» **Exercise objective**: Please transcribe the data that follows without the pictures, keeping every word the same.

» **The data**:
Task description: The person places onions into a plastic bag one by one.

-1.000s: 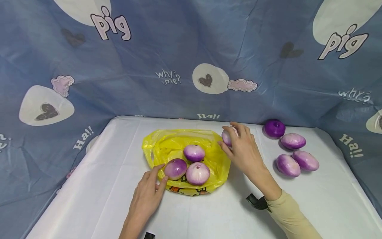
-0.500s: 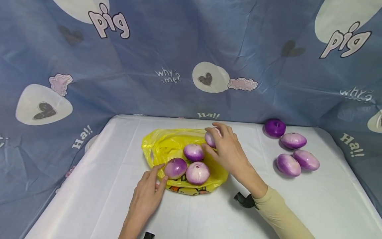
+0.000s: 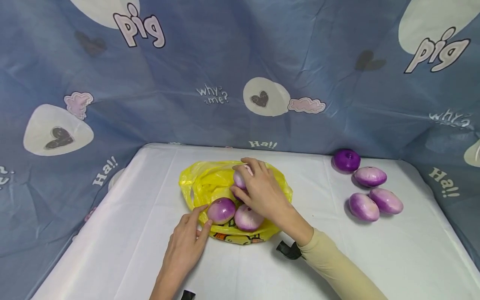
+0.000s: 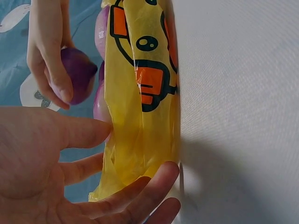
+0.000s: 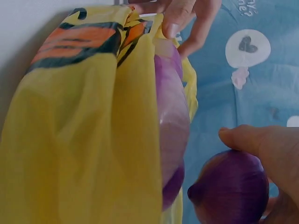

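Observation:
A yellow plastic bag (image 3: 204, 175) lies on the white-covered table with its mouth spread upward. Inside it rest purple onions, a darker one (image 3: 221, 211) and a paler one (image 3: 247, 218) at the front; a third behind them is mostly covered by my right hand (image 3: 260, 191). That hand grips another onion (image 3: 239, 180) above the bag; in the right wrist view this onion (image 5: 232, 189) hangs beyond the bag's rim, its pointed end toward the bag. My left hand (image 3: 183, 239) touches the bag's front left edge, fingers spread and fairly straight, thumb (image 4: 88, 133) at the rim.
Several more onions lie at the back right of the table: a dark purple onion (image 3: 346, 161) and paler ones such as the nearest onion (image 3: 363, 207). A blue patterned cloth (image 3: 180, 116) hangs behind and beside the table. Black straps (image 3: 289, 251) show at both wrists.
My right hand has carried its onion leftward from the bag's right edge to over the onions inside, covering the rear one. My left hand has stayed at the bag's edge.

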Motion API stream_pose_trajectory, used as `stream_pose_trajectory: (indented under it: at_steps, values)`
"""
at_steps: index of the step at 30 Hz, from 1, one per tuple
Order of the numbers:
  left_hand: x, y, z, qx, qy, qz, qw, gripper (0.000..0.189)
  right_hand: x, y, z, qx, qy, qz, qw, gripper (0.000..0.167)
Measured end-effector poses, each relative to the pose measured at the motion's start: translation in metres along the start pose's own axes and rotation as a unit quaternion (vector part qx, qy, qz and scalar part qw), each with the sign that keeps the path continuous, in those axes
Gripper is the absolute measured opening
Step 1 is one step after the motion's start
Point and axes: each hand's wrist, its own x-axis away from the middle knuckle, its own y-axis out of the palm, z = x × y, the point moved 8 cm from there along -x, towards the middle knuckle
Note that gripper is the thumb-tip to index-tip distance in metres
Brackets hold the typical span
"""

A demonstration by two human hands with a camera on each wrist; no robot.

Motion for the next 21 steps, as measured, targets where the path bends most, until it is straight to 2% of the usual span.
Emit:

» **Output below**:
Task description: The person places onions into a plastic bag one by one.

-1.000s: 
-0.500s: 
+0.000s: 
+0.000s: 
+0.000s: 

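Observation:
A yellow plastic bag (image 3: 204, 175) lies on the white-covered table with its mouth spread upward. Inside it rest purple onions, a darker one (image 3: 221, 211) and a paler one (image 3: 247, 218) at the front; a third behind them is mostly covered by my right hand (image 3: 260, 191). That hand grips another onion (image 3: 239, 180) above the bag; in the right wrist view this onion (image 5: 232, 189) hangs beyond the bag's rim, its pointed end toward the bag. My left hand (image 3: 183, 239) touches the bag's front left edge, fingers spread and fairly straight, thumb (image 4: 88, 133) at the rim.
Several more onions lie at the back right of the table: a dark purple onion (image 3: 346, 161) and paler ones such as the nearest onion (image 3: 363, 207). A blue patterned cloth (image 3: 180, 116) hangs behind and beside the table. Black straps (image 3: 289, 251) show at both wrists.
My right hand has carried its onion leftward from the bag's right edge to over the onions inside, covering the rear one. My left hand has stayed at the bag's edge.
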
Motion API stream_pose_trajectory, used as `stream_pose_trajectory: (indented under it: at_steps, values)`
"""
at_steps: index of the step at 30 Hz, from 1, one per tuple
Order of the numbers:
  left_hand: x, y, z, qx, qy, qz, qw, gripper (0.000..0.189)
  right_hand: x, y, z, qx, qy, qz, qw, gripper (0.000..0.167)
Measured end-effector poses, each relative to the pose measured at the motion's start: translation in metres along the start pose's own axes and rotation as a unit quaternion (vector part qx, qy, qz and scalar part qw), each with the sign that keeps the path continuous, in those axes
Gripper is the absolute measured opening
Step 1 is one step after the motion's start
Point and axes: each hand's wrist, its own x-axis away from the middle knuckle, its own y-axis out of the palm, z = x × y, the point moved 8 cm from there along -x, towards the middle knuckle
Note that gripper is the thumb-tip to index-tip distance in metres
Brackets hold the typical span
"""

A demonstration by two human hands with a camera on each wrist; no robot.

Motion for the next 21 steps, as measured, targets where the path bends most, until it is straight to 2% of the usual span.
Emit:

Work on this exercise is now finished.